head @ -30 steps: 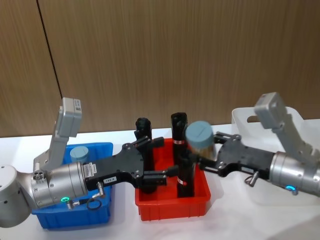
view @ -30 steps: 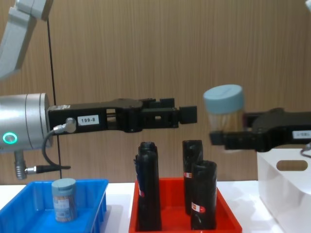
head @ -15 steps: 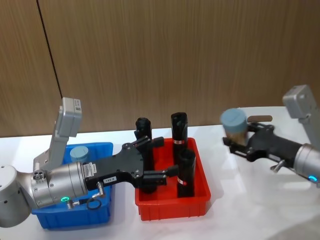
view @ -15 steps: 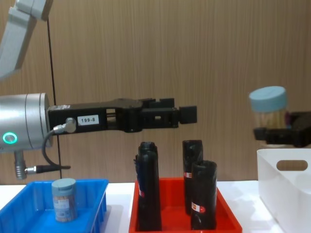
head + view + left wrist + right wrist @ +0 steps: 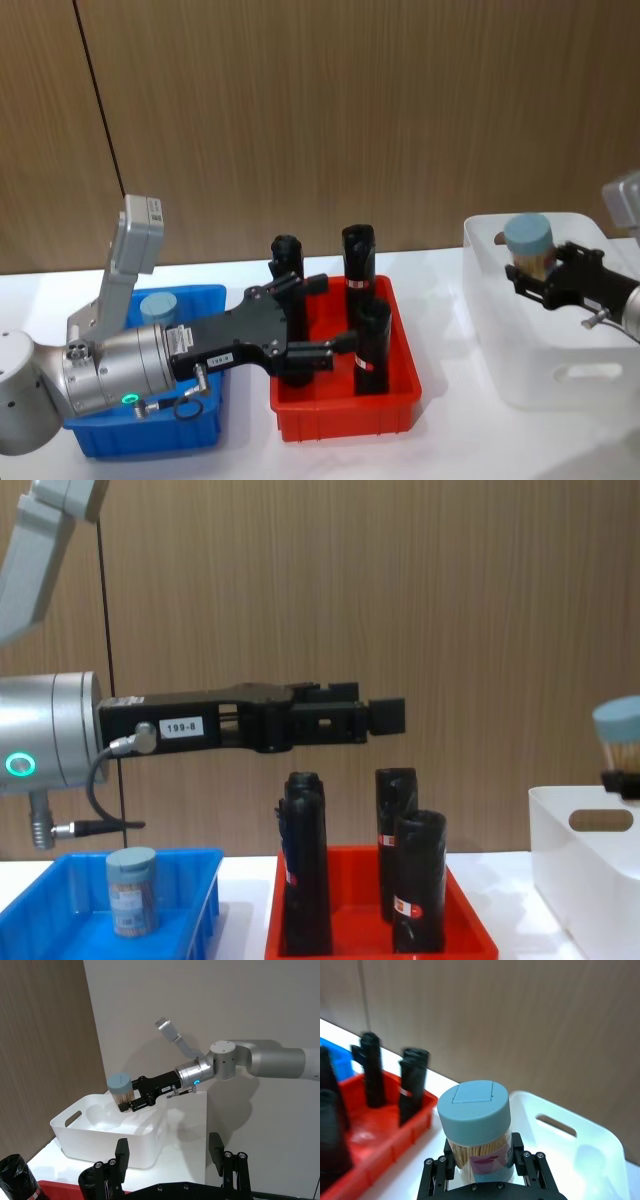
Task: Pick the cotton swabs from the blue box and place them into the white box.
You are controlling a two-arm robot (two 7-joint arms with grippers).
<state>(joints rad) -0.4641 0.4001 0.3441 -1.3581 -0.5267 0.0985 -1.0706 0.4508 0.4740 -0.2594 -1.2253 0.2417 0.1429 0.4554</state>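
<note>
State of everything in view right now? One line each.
Right end effector: shut on held cotton swabs, over white box.
Held cotton swabs: upright, lid on.
Second cotton swabs: upright in blue box.
White box: upright, open top.
Red tray: holds three upright black rolls.
Left end effector: open, above red tray.

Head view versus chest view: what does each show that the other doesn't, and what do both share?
Head view: the white plastic bin's hollow inside, with the right gripper holding a clear, blue-lidded swab cylinder over it. Chest view: the left gripper hanging well clear above the tall black wrapped rolls. Shared: a second swab cylinder standing in the shallow blue plastic tray.
</note>
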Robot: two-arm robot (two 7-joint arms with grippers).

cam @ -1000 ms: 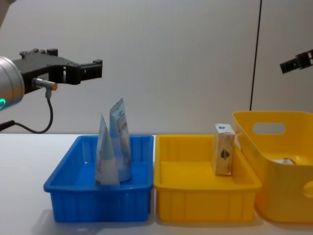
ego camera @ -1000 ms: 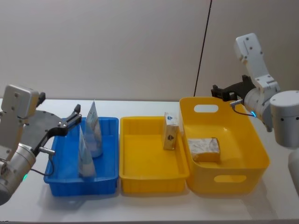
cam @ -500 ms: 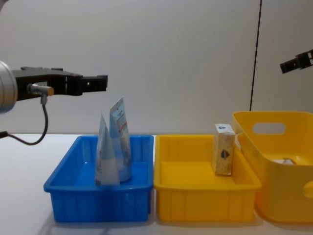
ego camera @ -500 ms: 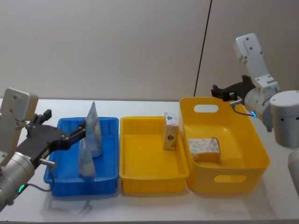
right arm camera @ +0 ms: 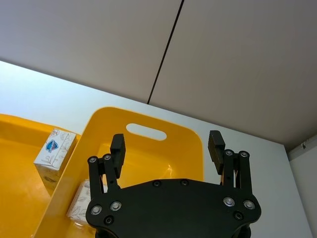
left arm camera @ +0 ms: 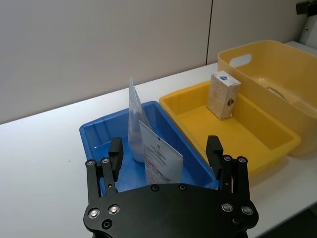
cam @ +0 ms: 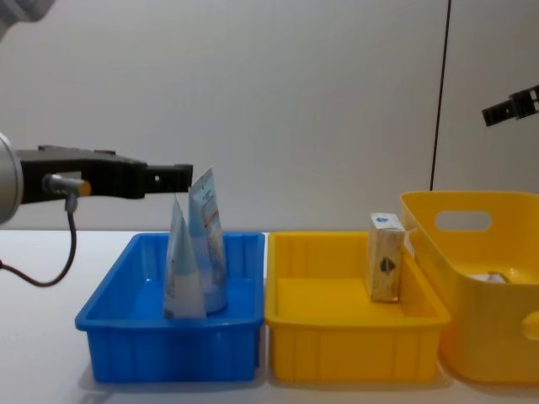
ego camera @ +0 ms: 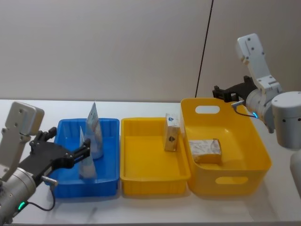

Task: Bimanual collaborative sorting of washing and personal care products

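Note:
Two white and pale-blue squeeze tubes stand cap-down in the blue tray (ego camera: 113, 141): a taller rear tube (ego camera: 93, 127) and a shorter front tube (ego camera: 86, 157). My left gripper (ego camera: 66, 143) is open at the tray's front-left, level with the tube tops. In the left wrist view the left gripper (left arm camera: 165, 148) is spread either side of the front tube (left arm camera: 161, 158), apart from it. A beige carton (ego camera: 171, 133) stands in the yellow tray (ego camera: 155, 181). Another carton (ego camera: 205, 149) lies in the yellow tub (ego camera: 225, 181). My right gripper (ego camera: 220, 92) hangs open and empty above the tub's back rim.
The three containers stand side by side across the white table, with blue on the left, the yellow tray in the middle and the tub on the right. A wall with a dark vertical seam runs close behind. Bare tabletop lies to the left of the blue tray.
My left gripper has dropped lower and reached forward over the blue tray toward the tubes. The right arm, tubes and cartons have not moved.

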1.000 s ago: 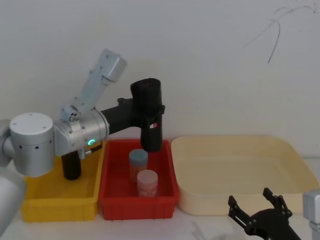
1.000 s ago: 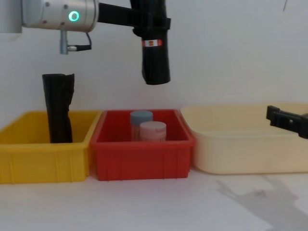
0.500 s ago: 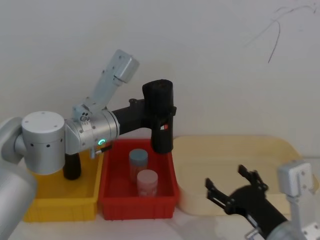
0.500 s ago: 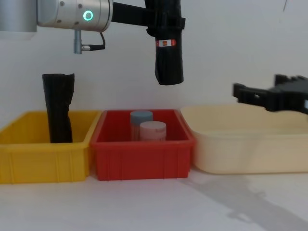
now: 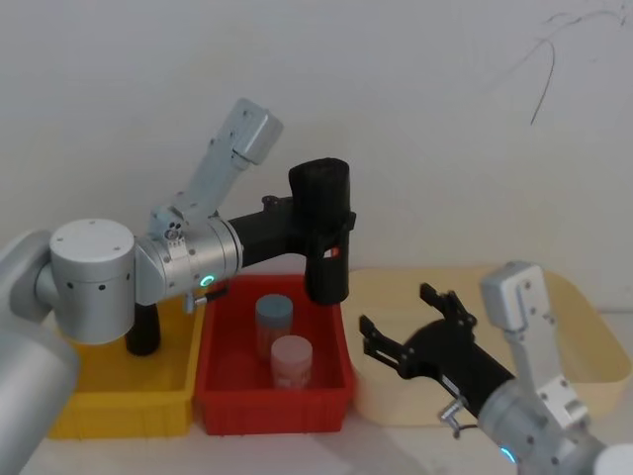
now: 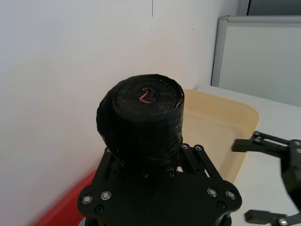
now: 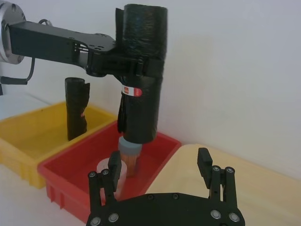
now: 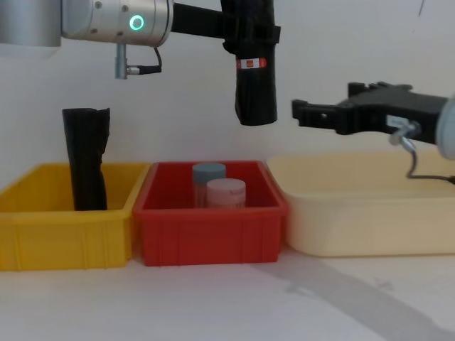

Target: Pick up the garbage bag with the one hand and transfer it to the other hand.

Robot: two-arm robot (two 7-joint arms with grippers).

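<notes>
The one hand (image 5: 338, 223) clamped round the upper half of the garbage bag (image 5: 326, 277), held upright above the red bin (image 5: 272, 404); the other hand (image 5: 402, 317) — jaws spread, empty — stands near, over the cream tray (image 8: 355, 220). The roll looks light, soft and slippery (crinkled film): take the free lower half, with open air around it.

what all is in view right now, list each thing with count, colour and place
garbage bag: 1, black with red-and-white label band, upright in the air above the red bin
unlabelled roll: 1, black, standing in the yellow bin
blue-topped jar: 1, in the red bin
pink-topped jar: 1, in the red bin
yellow bin: 1, left
red bin: 1, middle
tray: 1, cream, right
table: 1, white
left gripper: black, clamped on the bag
right gripper: black, open, over the tray, beside the bag, apart
</notes>
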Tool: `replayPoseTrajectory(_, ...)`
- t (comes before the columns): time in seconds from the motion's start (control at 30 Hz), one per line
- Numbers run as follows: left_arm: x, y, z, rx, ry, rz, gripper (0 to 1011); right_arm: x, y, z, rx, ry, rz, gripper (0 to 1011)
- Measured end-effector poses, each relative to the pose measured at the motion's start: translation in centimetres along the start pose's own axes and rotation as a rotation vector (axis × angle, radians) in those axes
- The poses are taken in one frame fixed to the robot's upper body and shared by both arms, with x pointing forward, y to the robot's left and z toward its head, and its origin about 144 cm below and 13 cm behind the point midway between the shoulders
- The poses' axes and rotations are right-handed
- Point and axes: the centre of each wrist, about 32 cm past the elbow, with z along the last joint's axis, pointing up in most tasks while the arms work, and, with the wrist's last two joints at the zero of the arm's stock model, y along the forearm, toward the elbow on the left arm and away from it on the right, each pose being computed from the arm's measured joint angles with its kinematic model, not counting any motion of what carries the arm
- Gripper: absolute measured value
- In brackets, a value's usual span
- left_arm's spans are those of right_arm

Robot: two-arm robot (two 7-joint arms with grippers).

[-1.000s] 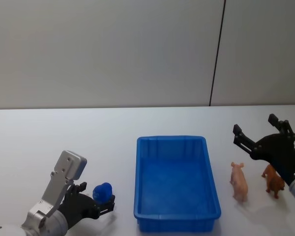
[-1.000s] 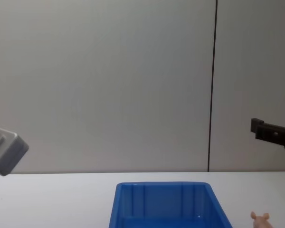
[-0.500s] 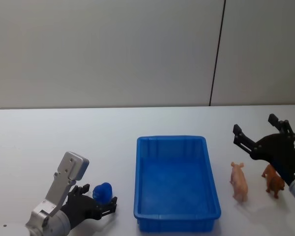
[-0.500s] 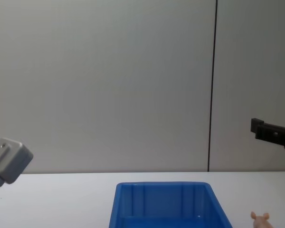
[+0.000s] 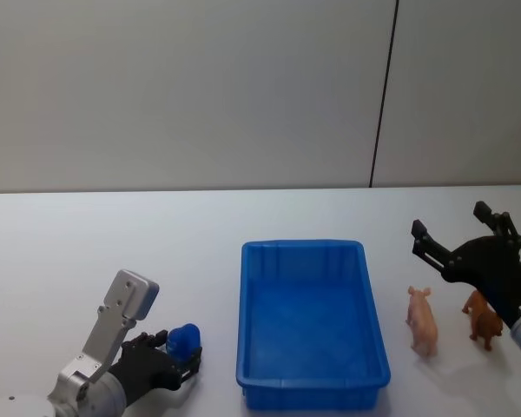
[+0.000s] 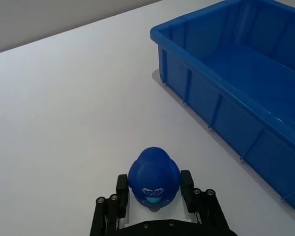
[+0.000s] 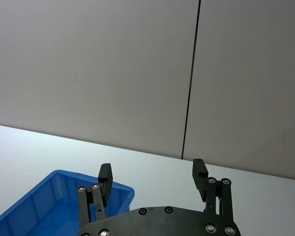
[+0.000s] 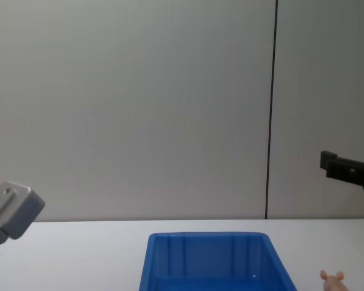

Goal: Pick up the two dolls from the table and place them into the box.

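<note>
The pale pink doll [image 5: 423, 320] stands on the white table [image 5: 87, 243] just right of the blue box [image 5: 370, 339], and the reddish brown doll [image 5: 484, 319] stands a little farther right. My right gripper [image 5: 450, 222] hovers open above and behind them, nothing between its fingers [image 7: 104, 173]. The box's inside is bare blue plastic. Down at the front left, my left gripper [image 5: 181, 349] is shut on a small round blue toy [image 6: 154, 175] close to the tabletop, left of the box [image 6: 221, 105]. The pink doll's ears [image 8: 332, 278] peek up at the chest view's lower edge.
A grey wall with a dark vertical seam [image 5: 382, 95] stands behind the table. White tabletop stretches left of the box and behind it. The left wrist's grey housing [image 8: 15, 209] shows at the chest view's left edge.
My left arm has sunk lower toward the table with the blue toy between its fingers. The right gripper, both dolls and the box have not moved.
</note>
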Motion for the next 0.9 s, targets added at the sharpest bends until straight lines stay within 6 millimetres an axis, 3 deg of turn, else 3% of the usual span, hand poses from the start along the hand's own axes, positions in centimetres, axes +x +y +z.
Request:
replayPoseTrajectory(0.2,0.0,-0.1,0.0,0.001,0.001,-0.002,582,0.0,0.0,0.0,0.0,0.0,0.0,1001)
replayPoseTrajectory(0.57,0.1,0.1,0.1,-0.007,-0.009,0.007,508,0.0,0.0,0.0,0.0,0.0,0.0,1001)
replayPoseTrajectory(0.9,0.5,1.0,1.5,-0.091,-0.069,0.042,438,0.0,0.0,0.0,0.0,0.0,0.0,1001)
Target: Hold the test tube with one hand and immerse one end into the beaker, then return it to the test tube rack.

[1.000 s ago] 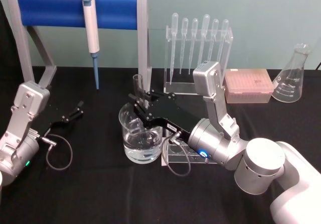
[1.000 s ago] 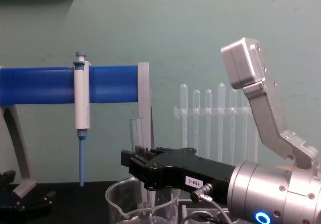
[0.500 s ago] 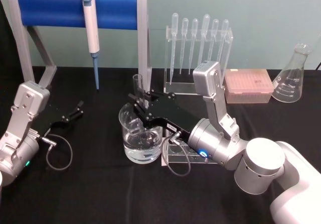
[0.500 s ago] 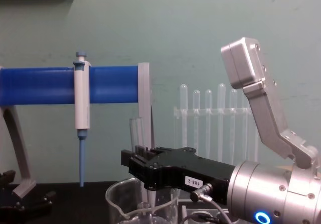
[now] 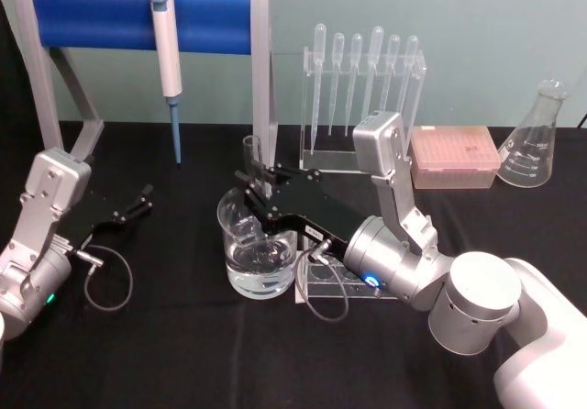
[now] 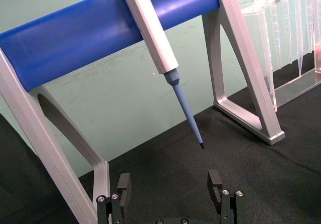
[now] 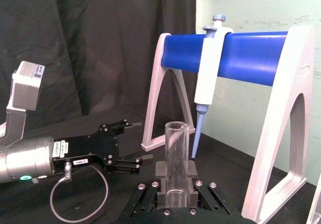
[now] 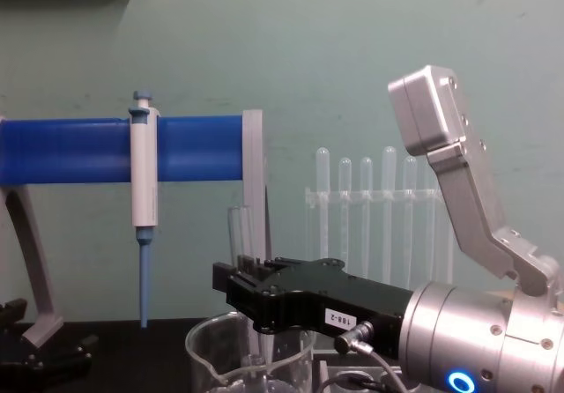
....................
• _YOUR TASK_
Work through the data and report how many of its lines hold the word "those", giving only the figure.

• _ANSWER SECTION_
2